I returned last summer with my wife, Linda – a cruise, not a canoe trip, although she and I have also canoed together in the North. The contrast between what we saw from the observation deck of the Silver Cloud or from kayaks, was enormous. We were excited and enthralled by the icebergs drifting slowly past, and then we were engulfed by the unforgettable, magnificent splendour of the Arctic landscapes that stretched for miles in every direction.

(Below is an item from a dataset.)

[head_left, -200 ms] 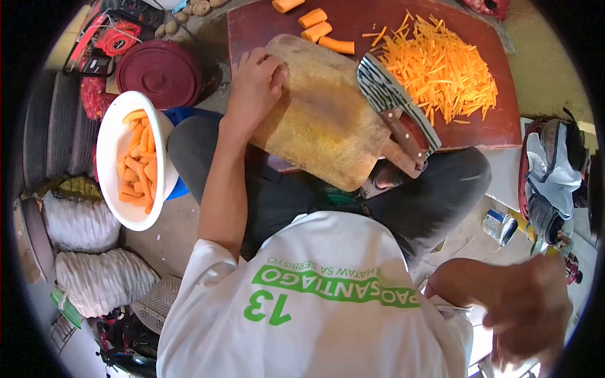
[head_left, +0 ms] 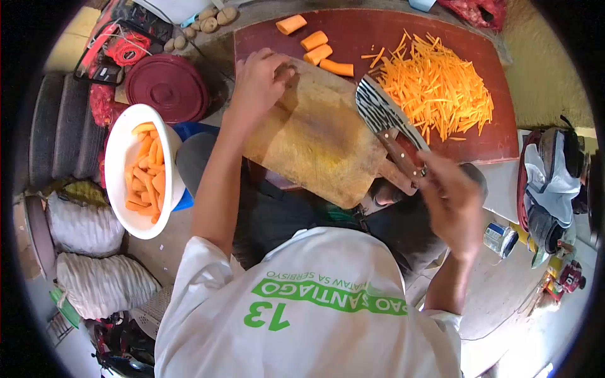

A huge herd of walrus and the occasional polar bear were a highlight. But, beautiful killer whales (orcas) were troubling. They are now much further north than they have ever been. The orcas are tracking food in areas now accessible owing to melting ice. It is a likelihood they will soon be killing polar bear cubs. Once the prime predator of the Arctic realm, the polar bear may soon take second place as the most dangerous of all animals in the High Arctic. And, it’s humans, not the orcas, who have created the problem.
The warming of the planet has had a severe effect on the tundra and, with the current warmth melting, not just the tundra. Global warmth is now reaching deep into the permafrost and the rate at which methane is being released from the permafrost into the earth’s atmosphere is accelerating the warming trend sharply and alarmingly.
The consequences are clear: more wildfires, longer droughts, super-high winds, species extinction, rising oceans, more frequent disasters, have already been predicted by science experts and experienced in places such as California, where the Livermore Laboratory, almost a year ago, determined that the loss of Arctic sea ice will result in the consequences just mentioned. Lakes in the area of the Noatak River can be seen bubbling like fury with escaping methane, the most powerful of the greenhouse gases that destroy the ozone layer, which protects the Earth’s atmosphere.
The Arctic leads one to a much humbler understanding about one’s own life and its meaning. The experience of seeing and travelling in the Arctic pushes one into thinking about the infinite eons that life here has endured, about the immensity of the universe, and the hope that the Arctic will endure for many eons still to come.